Action item:
The records below should be written out again, exactly.

Records supplied:
↓

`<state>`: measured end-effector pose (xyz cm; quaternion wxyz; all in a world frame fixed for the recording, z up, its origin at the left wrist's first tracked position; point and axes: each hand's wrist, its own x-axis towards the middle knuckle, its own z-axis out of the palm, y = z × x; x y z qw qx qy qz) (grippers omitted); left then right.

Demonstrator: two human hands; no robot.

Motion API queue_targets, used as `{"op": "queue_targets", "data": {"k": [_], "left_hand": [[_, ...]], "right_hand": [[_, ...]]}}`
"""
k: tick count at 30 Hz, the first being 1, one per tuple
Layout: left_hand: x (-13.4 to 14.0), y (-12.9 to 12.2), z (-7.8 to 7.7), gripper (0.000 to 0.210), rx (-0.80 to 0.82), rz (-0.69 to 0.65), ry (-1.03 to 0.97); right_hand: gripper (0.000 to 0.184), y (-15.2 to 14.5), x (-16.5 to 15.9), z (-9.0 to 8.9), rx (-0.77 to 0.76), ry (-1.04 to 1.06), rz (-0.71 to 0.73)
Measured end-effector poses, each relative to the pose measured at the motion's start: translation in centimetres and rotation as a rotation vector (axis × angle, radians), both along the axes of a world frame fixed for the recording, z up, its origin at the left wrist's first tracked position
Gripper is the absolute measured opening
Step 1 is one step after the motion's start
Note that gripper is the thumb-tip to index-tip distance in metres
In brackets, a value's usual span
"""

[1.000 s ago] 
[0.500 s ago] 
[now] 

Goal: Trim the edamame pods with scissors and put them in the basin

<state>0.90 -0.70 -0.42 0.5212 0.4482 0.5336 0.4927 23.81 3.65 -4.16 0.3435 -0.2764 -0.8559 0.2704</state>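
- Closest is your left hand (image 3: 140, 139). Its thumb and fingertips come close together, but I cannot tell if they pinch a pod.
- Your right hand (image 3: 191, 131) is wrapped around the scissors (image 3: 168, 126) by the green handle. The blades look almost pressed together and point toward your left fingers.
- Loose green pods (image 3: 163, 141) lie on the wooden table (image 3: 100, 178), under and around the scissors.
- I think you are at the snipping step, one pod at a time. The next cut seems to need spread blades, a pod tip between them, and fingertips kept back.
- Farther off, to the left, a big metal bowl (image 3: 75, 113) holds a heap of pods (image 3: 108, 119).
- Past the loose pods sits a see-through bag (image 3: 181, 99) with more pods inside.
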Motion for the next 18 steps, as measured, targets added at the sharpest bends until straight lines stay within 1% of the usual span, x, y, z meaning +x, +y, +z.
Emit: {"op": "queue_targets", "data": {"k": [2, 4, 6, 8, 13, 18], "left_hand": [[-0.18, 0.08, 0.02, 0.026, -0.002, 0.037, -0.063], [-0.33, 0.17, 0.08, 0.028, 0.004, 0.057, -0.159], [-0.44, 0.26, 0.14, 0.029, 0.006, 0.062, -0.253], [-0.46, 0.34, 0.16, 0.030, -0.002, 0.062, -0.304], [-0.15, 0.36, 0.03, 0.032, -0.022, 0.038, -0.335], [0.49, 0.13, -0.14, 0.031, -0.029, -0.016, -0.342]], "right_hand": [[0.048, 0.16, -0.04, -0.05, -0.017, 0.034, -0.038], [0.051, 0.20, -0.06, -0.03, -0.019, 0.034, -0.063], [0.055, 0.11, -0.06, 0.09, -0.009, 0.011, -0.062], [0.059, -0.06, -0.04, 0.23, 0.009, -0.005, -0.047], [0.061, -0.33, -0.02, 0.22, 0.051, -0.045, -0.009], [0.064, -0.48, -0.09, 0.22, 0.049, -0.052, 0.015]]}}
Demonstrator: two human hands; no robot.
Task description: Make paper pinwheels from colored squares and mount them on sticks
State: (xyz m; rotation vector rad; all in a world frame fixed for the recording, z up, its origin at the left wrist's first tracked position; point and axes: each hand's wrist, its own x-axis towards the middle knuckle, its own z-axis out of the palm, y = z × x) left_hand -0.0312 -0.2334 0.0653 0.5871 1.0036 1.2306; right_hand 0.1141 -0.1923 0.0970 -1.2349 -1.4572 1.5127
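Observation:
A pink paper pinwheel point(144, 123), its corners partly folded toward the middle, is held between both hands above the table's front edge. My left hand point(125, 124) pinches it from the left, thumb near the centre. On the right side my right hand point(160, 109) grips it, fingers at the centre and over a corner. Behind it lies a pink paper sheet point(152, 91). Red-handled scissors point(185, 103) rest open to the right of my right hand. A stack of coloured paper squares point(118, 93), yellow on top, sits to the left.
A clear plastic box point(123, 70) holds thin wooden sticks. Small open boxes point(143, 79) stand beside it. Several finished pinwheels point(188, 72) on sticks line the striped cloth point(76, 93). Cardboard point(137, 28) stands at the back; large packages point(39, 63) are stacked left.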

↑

Answer space:
`<state>`: measured end-effector pose (xyz cm; quaternion wxyz; all in a world frame fixed for the recording, z up, its origin at the left wrist's first tracked position; point and axes: each hand's wrist, its own x-axis towards the middle knuckle, its own z-axis out of the palm, y = z × x; x y z qw qx qy qz) (grippers omitted); left then right.

Demonstrator: two human hands; no robot.

Motion API queue_targets, used as `{"op": "queue_targets", "data": {"k": [_], "left_hand": [[_, ...]], "right_hand": [[_, ...]]}}`
"""
k: tick count at 30 Hz, the first being 1, one per tuple
Layout: left_hand: x (-13.4 to 14.0), y (-12.9 to 12.2), z (-7.8 to 7.7), gripper (0.000 to 0.210), rx (-0.80 to 0.82), rz (-0.69 to 0.65), ry (-1.03 to 0.97); right_hand: gripper (0.000 to 0.184), y (-15.2 to 14.5), x (-16.5 to 15.9), z (-9.0 to 8.9), rx (-0.77 to 0.76), ry (-1.04 to 1.06), rz (-0.71 to 0.73)
Measured end-effector poses, each relative to the pose measured at the motion's start: translation in centimetres and rotation as a rotation vector (axis × angle, radians), both along the axes of a world frame fixed for the recording, z up, its origin at the left wrist's first tracked position
Gripper is the absolute measured opening
Step 1 is one step after the motion's start
Note that gripper is the thumb-tip to index-tip distance in metres
In brackets, a value's usual span
"""

[1.000 s ago] 
[0.500 s ago] 
[now] 

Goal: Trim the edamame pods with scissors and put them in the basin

<state>0.90 -0.70 -0.42 0.5212 0.4482 0.5336 0.4927 23.81 3.65 -4.16 0.3435 -0.2764 -0.8559 0.2704</state>
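- Closest is your left hand (image 3: 140, 139). Its thumb and fingertips come close together, but I cannot tell if they pinch a pod.
- Your right hand (image 3: 191, 131) is wrapped around the scissors (image 3: 168, 126) by the green handle. The blades look almost pressed together and point toward your left fingers.
- Loose green pods (image 3: 163, 141) lie on the wooden table (image 3: 100, 178), under and around the scissors.
- I think you are at the snipping step, one pod at a time. The next cut seems to need spread blades, a pod tip between them, and fingertips kept back.
- Farther off, to the left, a big metal bowl (image 3: 75, 113) holds a heap of pods (image 3: 108, 119).
- Past the loose pods sits a see-through bag (image 3: 181, 99) with more pods inside.
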Motion for the next 18 steps, as measured, targets added at the sharpest bends until straight lines stay within 1% of the usual span, x, y, z meaning +x, +y, +z.
Emit: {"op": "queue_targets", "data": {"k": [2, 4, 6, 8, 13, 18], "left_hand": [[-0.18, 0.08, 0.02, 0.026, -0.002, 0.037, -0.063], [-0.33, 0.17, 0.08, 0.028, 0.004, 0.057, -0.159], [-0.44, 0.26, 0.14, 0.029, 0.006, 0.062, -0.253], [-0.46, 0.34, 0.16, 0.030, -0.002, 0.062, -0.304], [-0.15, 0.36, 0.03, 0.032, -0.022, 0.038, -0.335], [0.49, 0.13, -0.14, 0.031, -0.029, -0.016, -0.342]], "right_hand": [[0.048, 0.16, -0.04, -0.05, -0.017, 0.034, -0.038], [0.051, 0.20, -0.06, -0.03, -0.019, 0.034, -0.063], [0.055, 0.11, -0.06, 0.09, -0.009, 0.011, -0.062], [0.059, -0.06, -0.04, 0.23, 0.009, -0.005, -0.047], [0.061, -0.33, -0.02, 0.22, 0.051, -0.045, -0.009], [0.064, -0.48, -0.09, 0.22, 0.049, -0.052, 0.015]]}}
Demonstrator: two human hands; no robot.
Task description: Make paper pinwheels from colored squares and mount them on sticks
State: (xyz m; rotation vector rad; all in a world frame fixed for the recording, z up, its origin at the left wrist's first tracked position; point and axes: each hand's wrist, its own x-axis towards the middle knuckle, its own z-axis out of the palm, y = z × x) left_hand -0.0312 -0.2334 0.0653 0.5871 1.0036 1.2306; right_hand 0.1141 -0.1923 0.0970 -1.2349 -1.4572 1.5127
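Observation:
A pink paper pinwheel point(144, 123), its corners partly folded toward the middle, is held between both hands above the table's front edge. My left hand point(125, 124) pinches it from the left, thumb near the centre. On the right side my right hand point(160, 109) grips it, fingers at the centre and over a corner. Behind it lies a pink paper sheet point(152, 91). Red-handled scissors point(185, 103) rest open to the right of my right hand. A stack of coloured paper squares point(118, 93), yellow on top, sits to the left.
A clear plastic box point(123, 70) holds thin wooden sticks. Small open boxes point(143, 79) stand beside it. Several finished pinwheels point(188, 72) on sticks line the striped cloth point(76, 93). Cardboard point(137, 28) stands at the back; large packages point(39, 63) are stacked left.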

Work on the exercise is finished.